Мой Друг, представляешь ли ты себе всю меру робости и стыдливости этой очаровательной девушки? Она почти не спала… Мерзкие люди! В собственной семье вас настолько презирают, что из-за недоверия к вам дочери прибегают к мерам предосторожности!
«Как, вы уже успели встать?» — воскликнул господин де Бламон.
«Ваши повеления для меня закон».
«Я спрашиваю у вас, почему вы поднялись так рано?»
«Но разве вы не говорили мне, что господин Дольбур…»
Дольбур. О! Мадемуазель, ради меня не стоило беспокоиться.
Господин де Бламон. Дольбур с равным удовольствием навестит вас и когда вы в постели, и когда вы вне ее; кроме того, разве в скором времени он не получит такого права?
Алина.
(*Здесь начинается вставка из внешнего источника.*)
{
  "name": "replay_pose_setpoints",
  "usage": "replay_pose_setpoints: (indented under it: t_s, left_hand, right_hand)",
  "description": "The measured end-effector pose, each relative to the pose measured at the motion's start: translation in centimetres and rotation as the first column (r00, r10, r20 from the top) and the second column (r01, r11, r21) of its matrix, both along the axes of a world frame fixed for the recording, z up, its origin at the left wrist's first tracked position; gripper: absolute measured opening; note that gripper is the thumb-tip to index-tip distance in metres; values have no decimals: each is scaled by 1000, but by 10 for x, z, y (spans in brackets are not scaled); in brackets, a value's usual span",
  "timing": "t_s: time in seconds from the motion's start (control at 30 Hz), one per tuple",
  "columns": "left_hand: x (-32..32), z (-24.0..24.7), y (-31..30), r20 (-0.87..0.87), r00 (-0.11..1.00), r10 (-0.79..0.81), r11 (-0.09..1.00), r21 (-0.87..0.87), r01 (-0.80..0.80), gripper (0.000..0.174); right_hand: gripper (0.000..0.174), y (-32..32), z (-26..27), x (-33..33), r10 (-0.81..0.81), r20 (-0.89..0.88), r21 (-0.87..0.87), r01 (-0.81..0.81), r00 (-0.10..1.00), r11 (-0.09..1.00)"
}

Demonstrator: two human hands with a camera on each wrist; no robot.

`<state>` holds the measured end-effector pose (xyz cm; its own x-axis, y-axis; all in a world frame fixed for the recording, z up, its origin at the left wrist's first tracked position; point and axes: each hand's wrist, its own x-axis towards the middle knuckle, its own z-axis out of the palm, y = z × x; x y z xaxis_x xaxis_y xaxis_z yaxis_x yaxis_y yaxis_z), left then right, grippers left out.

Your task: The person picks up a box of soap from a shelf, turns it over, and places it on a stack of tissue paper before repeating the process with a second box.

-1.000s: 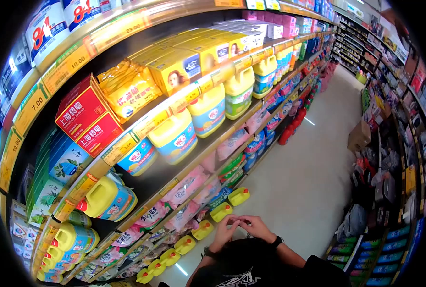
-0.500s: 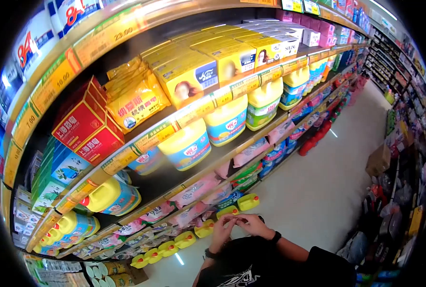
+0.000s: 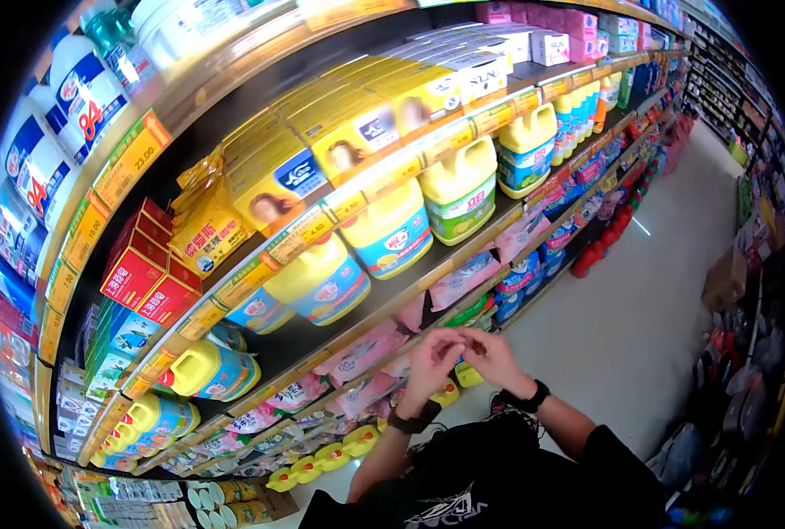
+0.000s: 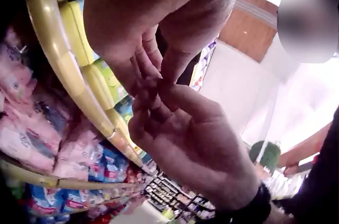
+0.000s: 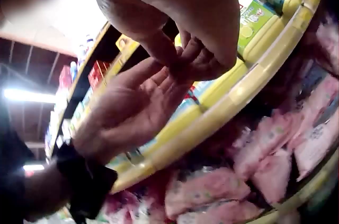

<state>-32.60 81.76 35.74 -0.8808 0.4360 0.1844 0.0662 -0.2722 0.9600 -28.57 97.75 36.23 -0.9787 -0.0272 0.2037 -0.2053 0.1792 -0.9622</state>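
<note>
In the head view my left hand and right hand meet in front of my chest, fingertips together and fingers loosely bent. The left wrist view has the left hand above and the right hand below, with thumbs and fingertips touching. Nothing shows held between them. From the other side, the right wrist view gives the right hand over the left palm. Both wrists wear dark bands. Nearest the hands in the head view are pink packages on a low shelf.
A long store shelf runs along the left, with yellow jugs, yellow boxes, red soap boxes and white bottles. More yellow jugs line the floor. An aisle floor separates it from goods and a cardboard box at right.
The joined hands have risen higher in the head view, away from my body. The view has shifted, so the aisle sits farther right. The fingertips stay together.
</note>
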Motion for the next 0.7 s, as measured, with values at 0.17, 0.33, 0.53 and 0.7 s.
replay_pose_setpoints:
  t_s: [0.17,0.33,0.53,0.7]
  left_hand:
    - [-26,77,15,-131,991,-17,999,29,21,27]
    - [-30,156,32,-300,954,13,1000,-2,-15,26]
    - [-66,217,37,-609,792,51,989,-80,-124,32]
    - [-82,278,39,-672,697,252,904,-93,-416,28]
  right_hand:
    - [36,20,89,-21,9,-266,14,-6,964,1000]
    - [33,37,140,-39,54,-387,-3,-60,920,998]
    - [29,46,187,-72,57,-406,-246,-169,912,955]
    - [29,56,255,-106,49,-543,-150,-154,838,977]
Отец, я предполагала, что вы хотели мне что-то сообщить.
«Посмотрите на нее! — сказал господин де Бламон, ухватившись обеими руками за талию дочери. — Видел ли ты где-нибудь такой обман? Неужели? Носить в деревне корсет?»
«Я его никогда не снимаю».
«А вот за косынку, — продолжал Бламон, — вы должны нас извинить».
И удерживая Алину одной рукой, он ухитрился сорвать с ее груди косынку и бросить дочь на постель.
В стыдливом смятении Алина закрылась руками:
«Ах! Отец, неужели это и есть цель вашего разговора?»
«Мадемуазель, позвольте мне, — сказал Дольбур, пытавшийся отвести руку Алины от той части тела, которую она старалась скрыть даже от отцовских взглядов, — позвольте же, ваш отец полагает, что все это уже является моим достоянием, а он достаточно уважает закон, чтобы не заключать сделку до тех пор, пока я лично не удостоверюсь в отсутствии обмана… Подобные безделицы можно рассматривать без стеснения… Прекрасно, если бы… но для того… мы столько их уже перевидали…»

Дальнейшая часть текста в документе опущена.